Contributors: bornemix
Tags: orm, posttypebuilder, bornemix, database, class
Requires at least: 3.0
Tested up to: 3.3.1
Stable tag: 0.5
License: GPL2

Maps @annotated PHP classes to custom post types, automatically adds relevant fields to the Admin GUI, and LINQ/ActiveRecord-like queries.

Description

PostTypeBuilder is an Object Relational Mapper connecting directly into the Wordpress engine, and provides handy scaffolding through the Wordpress GUI, as well as data querying similar to LINQ and ActiveRecord (Book::find()->where(...)).

<?php
class Book extends Entity{
    /** @Property */
    public $number_of_pages;
}
<?php
while(have_posts()){
    the_post(); $book = new Book($post);

    echo "<dt>" . $book->post_title . "</dt>";
    echo "<dd>" . $book->number_of_pages . "</dd>";
}

Included is the Addendum library to support @annotations.

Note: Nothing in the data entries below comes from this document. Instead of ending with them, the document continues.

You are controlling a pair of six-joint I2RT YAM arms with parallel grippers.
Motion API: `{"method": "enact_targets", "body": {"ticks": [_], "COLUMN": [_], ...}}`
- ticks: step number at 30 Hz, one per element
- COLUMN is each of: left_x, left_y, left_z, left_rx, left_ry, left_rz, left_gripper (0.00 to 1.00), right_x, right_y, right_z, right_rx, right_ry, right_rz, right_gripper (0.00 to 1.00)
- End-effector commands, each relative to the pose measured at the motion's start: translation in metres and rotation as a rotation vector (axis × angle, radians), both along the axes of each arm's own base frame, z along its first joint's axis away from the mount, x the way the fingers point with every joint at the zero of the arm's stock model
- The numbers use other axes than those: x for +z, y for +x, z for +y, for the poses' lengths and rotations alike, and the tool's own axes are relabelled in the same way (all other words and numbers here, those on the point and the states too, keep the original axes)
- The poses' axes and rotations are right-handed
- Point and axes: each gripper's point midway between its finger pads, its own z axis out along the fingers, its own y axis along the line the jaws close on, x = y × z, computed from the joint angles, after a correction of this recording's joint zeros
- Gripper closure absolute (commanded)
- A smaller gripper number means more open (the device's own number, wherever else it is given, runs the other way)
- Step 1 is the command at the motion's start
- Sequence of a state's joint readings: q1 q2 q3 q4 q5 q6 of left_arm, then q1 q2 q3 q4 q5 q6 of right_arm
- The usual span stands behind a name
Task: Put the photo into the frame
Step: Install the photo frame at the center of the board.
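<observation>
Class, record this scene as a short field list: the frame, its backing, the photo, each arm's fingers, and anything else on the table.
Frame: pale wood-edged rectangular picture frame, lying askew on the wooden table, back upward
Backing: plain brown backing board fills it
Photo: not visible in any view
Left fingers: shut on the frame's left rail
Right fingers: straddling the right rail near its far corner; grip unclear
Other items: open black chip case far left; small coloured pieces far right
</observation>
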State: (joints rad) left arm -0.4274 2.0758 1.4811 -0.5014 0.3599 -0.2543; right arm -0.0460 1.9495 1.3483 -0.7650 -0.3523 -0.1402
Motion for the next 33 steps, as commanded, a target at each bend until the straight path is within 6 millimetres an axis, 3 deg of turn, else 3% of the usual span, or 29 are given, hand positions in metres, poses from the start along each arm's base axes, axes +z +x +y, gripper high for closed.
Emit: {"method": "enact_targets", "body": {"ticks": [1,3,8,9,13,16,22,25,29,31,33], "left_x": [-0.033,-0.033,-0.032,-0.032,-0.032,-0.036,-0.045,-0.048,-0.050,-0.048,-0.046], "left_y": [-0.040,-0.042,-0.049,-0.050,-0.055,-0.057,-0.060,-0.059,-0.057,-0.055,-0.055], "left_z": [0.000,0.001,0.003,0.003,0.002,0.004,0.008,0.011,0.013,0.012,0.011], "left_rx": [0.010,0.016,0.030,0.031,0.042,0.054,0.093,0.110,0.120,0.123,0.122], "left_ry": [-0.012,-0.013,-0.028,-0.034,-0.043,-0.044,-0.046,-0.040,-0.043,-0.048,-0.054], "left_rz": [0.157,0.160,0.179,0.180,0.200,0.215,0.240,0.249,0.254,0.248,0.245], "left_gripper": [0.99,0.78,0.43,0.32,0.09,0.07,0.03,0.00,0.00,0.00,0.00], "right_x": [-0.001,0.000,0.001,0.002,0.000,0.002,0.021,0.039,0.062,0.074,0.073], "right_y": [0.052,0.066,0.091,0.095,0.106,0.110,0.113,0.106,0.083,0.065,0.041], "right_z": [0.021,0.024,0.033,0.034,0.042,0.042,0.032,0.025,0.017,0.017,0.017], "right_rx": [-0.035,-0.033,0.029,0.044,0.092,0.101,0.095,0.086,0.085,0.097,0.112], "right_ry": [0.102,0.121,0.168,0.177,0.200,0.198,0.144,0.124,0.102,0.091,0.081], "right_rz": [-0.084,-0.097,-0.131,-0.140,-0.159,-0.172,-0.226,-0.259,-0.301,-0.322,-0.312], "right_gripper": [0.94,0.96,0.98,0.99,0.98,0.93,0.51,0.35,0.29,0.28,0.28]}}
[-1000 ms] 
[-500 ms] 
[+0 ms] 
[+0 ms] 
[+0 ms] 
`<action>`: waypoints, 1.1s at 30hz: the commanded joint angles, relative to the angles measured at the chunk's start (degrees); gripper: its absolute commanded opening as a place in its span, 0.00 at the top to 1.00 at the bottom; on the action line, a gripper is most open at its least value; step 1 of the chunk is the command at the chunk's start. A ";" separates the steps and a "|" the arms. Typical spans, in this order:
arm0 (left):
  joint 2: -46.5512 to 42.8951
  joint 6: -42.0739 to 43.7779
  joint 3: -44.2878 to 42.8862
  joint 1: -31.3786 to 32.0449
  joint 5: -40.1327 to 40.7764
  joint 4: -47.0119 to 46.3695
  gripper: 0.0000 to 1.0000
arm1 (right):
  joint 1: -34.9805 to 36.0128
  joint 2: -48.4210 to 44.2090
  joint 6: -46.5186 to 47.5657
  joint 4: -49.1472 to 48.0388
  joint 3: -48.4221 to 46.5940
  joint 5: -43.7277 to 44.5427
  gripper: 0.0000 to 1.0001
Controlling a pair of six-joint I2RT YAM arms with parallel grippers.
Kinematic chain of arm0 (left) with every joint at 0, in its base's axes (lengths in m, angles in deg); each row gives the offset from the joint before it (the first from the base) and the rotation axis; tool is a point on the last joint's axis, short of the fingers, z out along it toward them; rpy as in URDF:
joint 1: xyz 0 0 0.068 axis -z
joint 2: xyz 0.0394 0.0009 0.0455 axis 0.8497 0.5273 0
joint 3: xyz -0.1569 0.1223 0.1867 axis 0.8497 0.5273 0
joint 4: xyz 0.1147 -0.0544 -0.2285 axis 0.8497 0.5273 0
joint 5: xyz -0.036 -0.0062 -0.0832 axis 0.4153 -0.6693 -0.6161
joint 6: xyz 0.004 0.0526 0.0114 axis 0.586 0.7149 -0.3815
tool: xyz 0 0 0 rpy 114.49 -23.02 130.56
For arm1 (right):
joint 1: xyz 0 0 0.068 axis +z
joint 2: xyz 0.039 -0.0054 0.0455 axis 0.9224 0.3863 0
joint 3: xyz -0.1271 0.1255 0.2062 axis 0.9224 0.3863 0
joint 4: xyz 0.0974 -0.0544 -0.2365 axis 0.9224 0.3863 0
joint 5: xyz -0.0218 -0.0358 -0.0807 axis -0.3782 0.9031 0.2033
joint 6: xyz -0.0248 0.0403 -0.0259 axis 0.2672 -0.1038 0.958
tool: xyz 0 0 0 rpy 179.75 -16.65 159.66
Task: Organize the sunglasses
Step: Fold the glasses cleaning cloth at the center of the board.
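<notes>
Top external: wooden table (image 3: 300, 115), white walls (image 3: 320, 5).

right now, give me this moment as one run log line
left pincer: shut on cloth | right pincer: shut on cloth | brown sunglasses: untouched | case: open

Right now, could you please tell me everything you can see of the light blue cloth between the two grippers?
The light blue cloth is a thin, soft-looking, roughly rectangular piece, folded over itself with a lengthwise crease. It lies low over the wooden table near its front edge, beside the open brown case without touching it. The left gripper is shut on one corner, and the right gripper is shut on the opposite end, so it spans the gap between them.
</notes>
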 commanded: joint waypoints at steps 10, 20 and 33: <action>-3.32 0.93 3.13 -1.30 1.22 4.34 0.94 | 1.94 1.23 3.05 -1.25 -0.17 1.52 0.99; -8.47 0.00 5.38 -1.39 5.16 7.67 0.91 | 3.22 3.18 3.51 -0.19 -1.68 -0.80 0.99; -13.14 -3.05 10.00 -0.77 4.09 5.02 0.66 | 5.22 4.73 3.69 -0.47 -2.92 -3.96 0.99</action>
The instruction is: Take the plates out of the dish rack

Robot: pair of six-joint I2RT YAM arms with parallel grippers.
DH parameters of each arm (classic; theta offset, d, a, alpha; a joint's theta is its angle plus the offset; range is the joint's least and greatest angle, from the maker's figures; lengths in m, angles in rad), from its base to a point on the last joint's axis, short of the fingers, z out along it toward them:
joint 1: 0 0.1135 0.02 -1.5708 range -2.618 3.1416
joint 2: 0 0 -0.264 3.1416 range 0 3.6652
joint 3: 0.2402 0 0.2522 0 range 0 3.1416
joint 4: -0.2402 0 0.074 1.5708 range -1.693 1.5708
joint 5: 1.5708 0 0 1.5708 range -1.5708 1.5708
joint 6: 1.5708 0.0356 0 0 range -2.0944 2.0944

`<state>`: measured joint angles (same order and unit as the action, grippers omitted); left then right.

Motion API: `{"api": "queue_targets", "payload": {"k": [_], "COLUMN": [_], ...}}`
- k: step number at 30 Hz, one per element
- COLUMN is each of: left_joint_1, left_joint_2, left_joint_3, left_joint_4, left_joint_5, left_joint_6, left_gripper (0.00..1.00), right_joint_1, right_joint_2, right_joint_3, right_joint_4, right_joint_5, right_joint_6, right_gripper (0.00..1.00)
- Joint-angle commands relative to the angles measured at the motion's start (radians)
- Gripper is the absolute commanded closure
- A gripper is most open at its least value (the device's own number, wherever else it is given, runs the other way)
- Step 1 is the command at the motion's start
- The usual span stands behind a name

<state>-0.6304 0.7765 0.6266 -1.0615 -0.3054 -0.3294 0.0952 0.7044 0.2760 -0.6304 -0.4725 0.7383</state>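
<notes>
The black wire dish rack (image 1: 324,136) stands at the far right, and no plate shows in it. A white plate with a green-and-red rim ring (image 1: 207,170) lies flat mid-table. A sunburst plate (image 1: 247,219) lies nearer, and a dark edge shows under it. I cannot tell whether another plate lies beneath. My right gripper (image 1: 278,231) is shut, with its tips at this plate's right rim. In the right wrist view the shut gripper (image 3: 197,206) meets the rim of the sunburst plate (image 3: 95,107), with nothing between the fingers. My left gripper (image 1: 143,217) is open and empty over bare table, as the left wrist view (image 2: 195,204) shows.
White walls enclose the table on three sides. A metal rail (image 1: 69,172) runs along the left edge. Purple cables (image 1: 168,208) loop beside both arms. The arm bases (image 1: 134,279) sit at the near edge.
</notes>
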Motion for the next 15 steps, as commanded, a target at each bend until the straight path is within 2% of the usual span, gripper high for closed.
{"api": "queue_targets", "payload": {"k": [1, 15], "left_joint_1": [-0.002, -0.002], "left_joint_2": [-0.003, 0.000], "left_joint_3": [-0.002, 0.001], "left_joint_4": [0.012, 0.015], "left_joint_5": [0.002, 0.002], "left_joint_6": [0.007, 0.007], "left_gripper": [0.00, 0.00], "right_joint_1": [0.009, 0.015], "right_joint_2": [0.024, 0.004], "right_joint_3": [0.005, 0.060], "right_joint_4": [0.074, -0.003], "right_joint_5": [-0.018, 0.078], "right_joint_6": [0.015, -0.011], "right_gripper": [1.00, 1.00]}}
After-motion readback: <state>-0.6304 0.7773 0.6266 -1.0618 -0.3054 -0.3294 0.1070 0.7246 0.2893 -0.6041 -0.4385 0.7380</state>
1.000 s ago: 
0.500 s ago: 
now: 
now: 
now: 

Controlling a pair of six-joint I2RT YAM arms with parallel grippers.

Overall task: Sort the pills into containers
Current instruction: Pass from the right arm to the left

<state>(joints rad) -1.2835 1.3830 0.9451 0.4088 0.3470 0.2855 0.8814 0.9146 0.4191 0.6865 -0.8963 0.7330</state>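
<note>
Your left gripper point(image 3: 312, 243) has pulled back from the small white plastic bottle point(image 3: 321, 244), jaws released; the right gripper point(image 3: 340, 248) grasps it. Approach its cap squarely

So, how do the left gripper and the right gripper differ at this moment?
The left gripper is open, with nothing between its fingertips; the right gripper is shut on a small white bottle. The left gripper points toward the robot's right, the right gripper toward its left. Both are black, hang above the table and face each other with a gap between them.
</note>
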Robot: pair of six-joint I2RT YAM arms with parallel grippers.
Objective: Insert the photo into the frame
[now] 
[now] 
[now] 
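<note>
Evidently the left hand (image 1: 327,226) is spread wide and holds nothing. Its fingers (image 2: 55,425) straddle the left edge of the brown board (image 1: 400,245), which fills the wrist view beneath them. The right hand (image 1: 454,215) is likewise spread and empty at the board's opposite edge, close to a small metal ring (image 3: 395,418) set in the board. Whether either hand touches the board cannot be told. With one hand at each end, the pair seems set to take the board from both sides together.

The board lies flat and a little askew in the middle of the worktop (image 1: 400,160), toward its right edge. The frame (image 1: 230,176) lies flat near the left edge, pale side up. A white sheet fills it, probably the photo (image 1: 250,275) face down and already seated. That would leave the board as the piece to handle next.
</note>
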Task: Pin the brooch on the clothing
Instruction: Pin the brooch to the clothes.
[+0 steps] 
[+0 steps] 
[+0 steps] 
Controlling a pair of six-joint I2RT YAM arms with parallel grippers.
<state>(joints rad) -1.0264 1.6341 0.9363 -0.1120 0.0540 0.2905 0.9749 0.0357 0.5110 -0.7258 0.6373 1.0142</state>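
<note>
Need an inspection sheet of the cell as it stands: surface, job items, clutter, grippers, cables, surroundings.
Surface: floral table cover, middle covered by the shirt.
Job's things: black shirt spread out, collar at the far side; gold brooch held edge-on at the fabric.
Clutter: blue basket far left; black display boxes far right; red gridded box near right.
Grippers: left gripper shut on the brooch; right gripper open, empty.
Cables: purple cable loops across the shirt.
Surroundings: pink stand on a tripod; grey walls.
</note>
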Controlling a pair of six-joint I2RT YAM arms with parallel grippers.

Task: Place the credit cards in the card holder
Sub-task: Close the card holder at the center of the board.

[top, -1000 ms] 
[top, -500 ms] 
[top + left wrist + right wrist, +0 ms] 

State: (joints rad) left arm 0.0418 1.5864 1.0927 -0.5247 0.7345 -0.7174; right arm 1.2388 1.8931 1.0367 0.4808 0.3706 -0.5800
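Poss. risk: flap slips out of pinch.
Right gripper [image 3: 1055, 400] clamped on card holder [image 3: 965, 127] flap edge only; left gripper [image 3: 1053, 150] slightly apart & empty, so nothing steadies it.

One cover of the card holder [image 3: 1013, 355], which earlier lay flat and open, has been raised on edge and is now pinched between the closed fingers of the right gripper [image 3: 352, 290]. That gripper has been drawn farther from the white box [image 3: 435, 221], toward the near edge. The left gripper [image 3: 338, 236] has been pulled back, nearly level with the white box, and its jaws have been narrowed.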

This plugin saves no information on your system (no database tables, no temporary files). All information is supplied by you in your class files.

See Other notes for more info

Register classes

Any classes in wp-content/classes, where the filename (like class_name.php) corresponds to the classname (like ClassName), will be registered as a Wordpress Custom Post Type.

Following example needs to be defined in wp-content/classes/book.php, and results in a registered post type being shown in the admin UI (but not publicly queryable):

<?php
namespace MyEntities;
use \PostTypeBuilder\Entity;

class Book extends Entity{
}

See Other notes for more info

Define properties

Any class properties prefixed by the annotational comment /** @Property */ will be registered as Wordpress metadata, and form fields will appear in the edit/create screen of the post type corresponding to the property type.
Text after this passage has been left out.